Below is the graphical representation of how it can be done using the GUI:
This can also be done using Powershell:
New-ADGroup -name “IT Helpdesk” -GroupScope GlobalConfiguring Decoy User, Group, and computer Objects
It’s important to mimic the decoy accounts to look as realistic as the other Active Directory objects. The naming convention of decoy objects should match the normal Active Directory accounts. We’ll also add details in the common attributes of the objects as follows:
- Add details in the description, organisation attributes of the decoy user objects
- Add details in the operating system name, version, and DNS name attributes for computer accounts
- In the case of groups, make sure to add the group information, add members and make it look legitimate.
Run Bloodhound’s Sharphound Collector
After configuring the environment and creating decoy accounts, we’ll run SharpHound now:
Performing the LDAP Enumeration
We’ll also perform the normal LDAP enumeration using the ADFind tool. AdFind is a free command-line query tool that can be used for performing LDAP enumeration to gather information from Active Directory.
Detections (Event 4662)
Any activities related to enumeration of the Active Directory environment by using Bloodhound’s SharpHound and also the LDAP enumeration performed by tools like ADFind for the Decoy accounts will be logged under event ID 4662 in Windows Security events.

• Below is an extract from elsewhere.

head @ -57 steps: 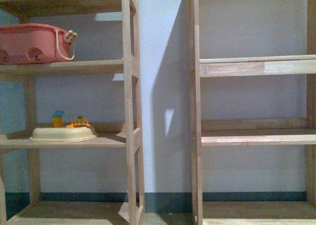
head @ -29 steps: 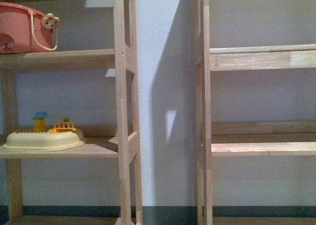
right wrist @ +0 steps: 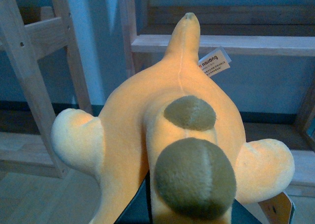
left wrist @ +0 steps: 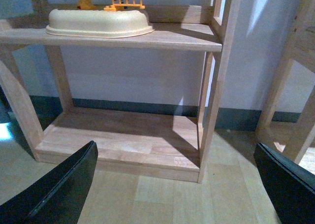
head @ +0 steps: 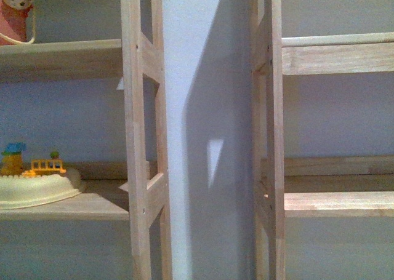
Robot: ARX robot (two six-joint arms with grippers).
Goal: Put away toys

Enumeration attempt on the Decoy Group Account:
Enumeration attempt on the Decoy Computer Account:
Enumeration attempt on the Decoy User Account:
Note: As you can see in the above screenshot, Event Viewer shows the values of Object Name and Object type, but while forwarding the events, windows doesn’t forward the Object Name value in the logs. Instead, it forwards the object GUID value for the Object Name and object Type which looks like below.
So while creating detection rules, it’s important to include the object GUID value of the decoy objects in the use cases to alert only for the events and not for other 4662 events in the environment.
Example Spotter Query:
resourcegroupname = “ms_windows-security” and baseeventid = 4662 and devicecustomstring1 = “Read Property” and filename = “%{afd7a537–221e-42bd-8063–29c751a32734}”This kind of rule will result in the events when there is a “Read Property” type access attempt on the AD object with GUID “%{afd7a537–221e-42bd-8063–29c751a32734}” which means the decoy account only.
Conclusion
Our goal as a defender is to disrupt the adversary activity in the network. And using deception, it is possible to detect the presence of adversaries. More deception content can be added to strengthen the defense strategy like decoy network shares etc.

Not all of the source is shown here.